Self-supervised learning for mapping rice areas reduces the need for field surveys

Traditional approaches to mapping rice areas depend on detailed field surveys to gather label data. This data gathering, while thorough, is often time-consuming, and costly. Further, for long-term rice area mapping, especially at large scales, ground validation can only be made in recent years, which may lead to uncertainties in rice areas of the past. To solve this limitation, this study introduces a novel method for classifying rice cultivation areas without the need for field data by employing a self-supervised learning framework within Google Earth Engine. Using MODIS data to calculate indices such as the Normalized Difference Vegetation Index (NDVI), the Enhance Vegetation Index (EVI), and the Land and Surface Water Index (LSWI), a pseudo-label boundary was delineated. The delineation of the boundary involved marking flooded regions, where LSWI + 0.05 ≥ NDVI EVI. Within these flooded regions, instances when EVI in the first 40 days was at least half of the peak EVI during the growing season were assigned as rice. In contrast, regions that did not meet these criteria were considered for non-rice.

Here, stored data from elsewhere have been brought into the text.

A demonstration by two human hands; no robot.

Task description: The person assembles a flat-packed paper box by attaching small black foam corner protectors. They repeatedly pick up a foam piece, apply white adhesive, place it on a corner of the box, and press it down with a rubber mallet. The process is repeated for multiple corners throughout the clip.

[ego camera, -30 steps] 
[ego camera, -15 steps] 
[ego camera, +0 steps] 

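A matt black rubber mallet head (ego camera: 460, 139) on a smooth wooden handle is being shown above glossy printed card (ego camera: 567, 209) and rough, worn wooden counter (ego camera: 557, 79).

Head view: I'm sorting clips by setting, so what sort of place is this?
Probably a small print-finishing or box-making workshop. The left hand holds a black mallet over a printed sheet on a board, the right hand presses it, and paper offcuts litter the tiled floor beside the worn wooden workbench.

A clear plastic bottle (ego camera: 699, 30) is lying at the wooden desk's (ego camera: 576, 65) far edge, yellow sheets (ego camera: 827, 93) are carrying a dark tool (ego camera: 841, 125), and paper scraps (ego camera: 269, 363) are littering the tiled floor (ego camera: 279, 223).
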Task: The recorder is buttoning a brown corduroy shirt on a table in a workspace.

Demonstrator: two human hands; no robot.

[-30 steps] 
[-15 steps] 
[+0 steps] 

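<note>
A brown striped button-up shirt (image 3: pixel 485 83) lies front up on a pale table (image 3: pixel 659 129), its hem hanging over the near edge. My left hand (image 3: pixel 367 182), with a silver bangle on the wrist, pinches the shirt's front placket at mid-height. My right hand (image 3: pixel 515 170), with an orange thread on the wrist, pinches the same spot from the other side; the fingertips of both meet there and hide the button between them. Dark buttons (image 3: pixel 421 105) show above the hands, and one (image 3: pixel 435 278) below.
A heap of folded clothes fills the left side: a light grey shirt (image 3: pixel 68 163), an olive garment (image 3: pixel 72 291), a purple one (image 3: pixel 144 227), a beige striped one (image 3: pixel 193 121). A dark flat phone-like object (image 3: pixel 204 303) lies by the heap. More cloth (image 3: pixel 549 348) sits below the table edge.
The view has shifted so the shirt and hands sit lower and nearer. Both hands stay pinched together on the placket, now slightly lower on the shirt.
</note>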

As proof of concept, the delineated pseudo-label boundaries of rice and non-rice were randomly sampled and trained on several machine learning models like random forests, support vector machines, gradient-boosted trees, and decision trees, to classify rice areas in Punjab, India, from 2003 to 2022. The random forest model demonstrated superior performance, achieving an Area Under the Curve of receiver-operating characteristics (AUC) of 0.71, compared to other models (AUC of ~0.55). Furthermore, comparing the self-supervised models against the same machine learning models, which were traditionally trained on field survey data (228 ground points: 164 rice, 64 non-rice was collected), the self-supervised models showed ~10% higher performance than their traditionally supervised counterparts. Therefore, this study demonstrates that using this self-supervised modeling framework reduces the need for field-based annotations, while still providing reasonably accurate rice area maps.